Die Kunst des Barock bildet im Diözesanmuseum ebenso einen Schwerpunkt wie die Kunst des Mittelalters. In diesem Fall ist schon mit der Architektur der Hofburg ein eindrucksvoller barocker Akzent gesetzt. Auch mehrere Innenräume, vor allem die Hofkirche sowie der Kaiser- und Bischofstrakt, sind durch Malereien, Skulpturen und Stukkaturen von der Kunst des Barocks geprägt. Am Beginn der reichhaltigen Sammlung an Barockgemälden steht der aus dem Brixner Dom stammende alte Hochaltar (1600) von Hans Schmid, gefolgt u. a. von Gemälden des Martin Theophil Pollack, Karl Skréta, Johann Lingelbach und vor allem des in Brixen ansässigen Malers Stephan Kessler. Die Malerei des 18. Jahrhunderts ist mit vielen bekannten Meistern vertreten, wie zum Beispiel Ulrich Glantschnigg, Johann Georg Dominikus Grasmair, Josef Ignaz Mildorfer sowie Franz Sebald und Michael Angelo Unterberger. Ein eigener Raum ist dem wohl berühmtesten Tiroler Barockmaler Paul Troger gewidmet. Außerdem sind auch Maler, die mehr im lokalen Bereich tätig waren, anzutreffen, wie etwa Johann Baptist Hueber, Jakob Christoph Plazer, Josef Anton Zoller, Franz Anton Zeiller, Josef Haller oder Johann Mitterwurzer.

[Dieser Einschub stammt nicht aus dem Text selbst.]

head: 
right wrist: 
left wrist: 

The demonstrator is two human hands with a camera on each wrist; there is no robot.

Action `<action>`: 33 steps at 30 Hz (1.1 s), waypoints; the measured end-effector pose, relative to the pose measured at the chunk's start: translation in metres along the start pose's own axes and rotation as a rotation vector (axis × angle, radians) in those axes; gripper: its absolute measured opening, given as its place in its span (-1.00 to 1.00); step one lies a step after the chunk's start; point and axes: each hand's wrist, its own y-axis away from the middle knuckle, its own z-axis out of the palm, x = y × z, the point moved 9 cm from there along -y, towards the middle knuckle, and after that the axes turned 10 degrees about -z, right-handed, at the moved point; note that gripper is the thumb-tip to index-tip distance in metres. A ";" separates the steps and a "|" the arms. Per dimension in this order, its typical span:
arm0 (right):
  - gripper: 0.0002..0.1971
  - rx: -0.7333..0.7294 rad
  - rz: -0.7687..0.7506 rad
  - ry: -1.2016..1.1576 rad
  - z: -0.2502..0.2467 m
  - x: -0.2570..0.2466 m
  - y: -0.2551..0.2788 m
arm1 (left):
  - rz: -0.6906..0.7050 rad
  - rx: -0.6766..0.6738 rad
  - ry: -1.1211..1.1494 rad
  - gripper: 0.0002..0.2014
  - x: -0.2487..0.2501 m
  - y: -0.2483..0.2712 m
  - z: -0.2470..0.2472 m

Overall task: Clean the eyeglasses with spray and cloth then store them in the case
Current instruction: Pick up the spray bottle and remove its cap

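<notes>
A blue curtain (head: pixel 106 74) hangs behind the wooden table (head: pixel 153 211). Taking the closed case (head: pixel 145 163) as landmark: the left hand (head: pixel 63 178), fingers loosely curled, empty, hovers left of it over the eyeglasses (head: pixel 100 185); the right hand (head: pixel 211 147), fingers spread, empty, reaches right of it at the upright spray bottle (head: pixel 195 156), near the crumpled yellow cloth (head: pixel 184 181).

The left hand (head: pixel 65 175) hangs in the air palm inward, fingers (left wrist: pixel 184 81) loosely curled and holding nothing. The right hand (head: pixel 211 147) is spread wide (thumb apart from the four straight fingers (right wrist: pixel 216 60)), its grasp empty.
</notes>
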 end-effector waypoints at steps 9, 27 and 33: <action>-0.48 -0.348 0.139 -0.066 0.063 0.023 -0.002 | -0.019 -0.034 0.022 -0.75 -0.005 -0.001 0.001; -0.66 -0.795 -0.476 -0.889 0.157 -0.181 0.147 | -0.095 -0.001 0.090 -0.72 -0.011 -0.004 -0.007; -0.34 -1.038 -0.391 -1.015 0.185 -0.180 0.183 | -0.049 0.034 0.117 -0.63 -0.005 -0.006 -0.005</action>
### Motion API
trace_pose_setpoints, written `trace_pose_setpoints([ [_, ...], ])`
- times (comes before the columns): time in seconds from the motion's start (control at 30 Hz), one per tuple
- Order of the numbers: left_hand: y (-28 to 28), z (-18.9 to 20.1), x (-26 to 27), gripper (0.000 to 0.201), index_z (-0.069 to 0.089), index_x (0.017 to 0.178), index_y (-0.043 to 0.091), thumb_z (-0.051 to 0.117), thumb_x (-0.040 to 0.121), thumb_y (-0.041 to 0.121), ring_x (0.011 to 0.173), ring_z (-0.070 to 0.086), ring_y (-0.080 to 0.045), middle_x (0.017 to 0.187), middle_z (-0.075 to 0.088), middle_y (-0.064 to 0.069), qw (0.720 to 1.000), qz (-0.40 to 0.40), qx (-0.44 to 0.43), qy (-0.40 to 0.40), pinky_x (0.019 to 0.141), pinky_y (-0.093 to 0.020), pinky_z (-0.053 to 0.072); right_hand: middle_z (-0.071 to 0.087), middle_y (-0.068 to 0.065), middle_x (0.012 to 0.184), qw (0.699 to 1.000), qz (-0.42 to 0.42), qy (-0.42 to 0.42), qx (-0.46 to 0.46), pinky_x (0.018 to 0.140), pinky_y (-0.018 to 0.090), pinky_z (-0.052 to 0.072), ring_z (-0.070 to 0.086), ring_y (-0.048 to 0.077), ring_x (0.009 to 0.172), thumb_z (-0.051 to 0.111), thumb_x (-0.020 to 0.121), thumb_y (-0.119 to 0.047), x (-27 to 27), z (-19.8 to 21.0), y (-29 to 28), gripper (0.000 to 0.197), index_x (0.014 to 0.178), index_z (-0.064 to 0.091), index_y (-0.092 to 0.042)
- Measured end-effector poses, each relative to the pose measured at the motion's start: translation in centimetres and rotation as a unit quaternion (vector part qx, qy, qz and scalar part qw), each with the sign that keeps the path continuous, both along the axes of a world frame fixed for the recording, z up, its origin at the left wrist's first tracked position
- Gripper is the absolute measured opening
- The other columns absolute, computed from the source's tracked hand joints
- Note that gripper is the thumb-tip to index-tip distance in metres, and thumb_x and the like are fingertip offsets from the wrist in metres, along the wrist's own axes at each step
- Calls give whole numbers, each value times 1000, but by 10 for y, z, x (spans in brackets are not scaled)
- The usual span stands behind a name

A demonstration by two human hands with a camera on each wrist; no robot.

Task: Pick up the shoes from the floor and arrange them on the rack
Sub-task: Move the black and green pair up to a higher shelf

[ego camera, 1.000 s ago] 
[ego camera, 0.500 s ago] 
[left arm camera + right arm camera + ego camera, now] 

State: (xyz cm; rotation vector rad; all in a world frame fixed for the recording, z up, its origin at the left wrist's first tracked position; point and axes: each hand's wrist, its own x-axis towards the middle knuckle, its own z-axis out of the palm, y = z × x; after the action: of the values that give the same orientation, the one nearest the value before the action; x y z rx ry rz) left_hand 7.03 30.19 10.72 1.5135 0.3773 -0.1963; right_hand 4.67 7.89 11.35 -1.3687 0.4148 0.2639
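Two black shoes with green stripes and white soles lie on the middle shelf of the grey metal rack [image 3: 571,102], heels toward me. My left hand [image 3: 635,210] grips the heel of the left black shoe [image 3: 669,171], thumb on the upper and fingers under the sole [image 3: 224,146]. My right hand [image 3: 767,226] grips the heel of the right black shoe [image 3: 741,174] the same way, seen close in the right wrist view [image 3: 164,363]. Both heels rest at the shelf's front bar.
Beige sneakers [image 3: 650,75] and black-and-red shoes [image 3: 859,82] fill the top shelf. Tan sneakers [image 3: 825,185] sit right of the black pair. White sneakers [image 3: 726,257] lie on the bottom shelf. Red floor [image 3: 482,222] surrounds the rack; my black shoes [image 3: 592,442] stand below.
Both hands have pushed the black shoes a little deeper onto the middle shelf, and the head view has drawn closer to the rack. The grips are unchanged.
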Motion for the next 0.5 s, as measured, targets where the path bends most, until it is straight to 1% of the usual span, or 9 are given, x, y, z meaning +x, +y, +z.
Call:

Aus der Frühzeit des Barocks sind der umfangreiche Figurenzyklus des Habsburger Stammbaues von Hans Reichle sowie mehrere Skultpuren von Adam Baldauf zu nennen und aus der Zeit des Hochbarocks Werke von Dominikus Moling, Cristoforo Benedetti, Andrea Brustolon, Johann Georg Silly und Simon Troger. Eine sehenswerte Rarität sind schließlich auch die originalen Holzmodelle zum barocken Brixner Dom.

Außerdem hat die barocke Abteilung des Museums auch noch mancherlei aus dem Bereich des Kunsthandwerkes zu bieten, seien es liturgische Gewänder, Silberarbeiten, Klosterarbeiten, Porzellan oder eine ganze Reihe von schönen Kachelöfen.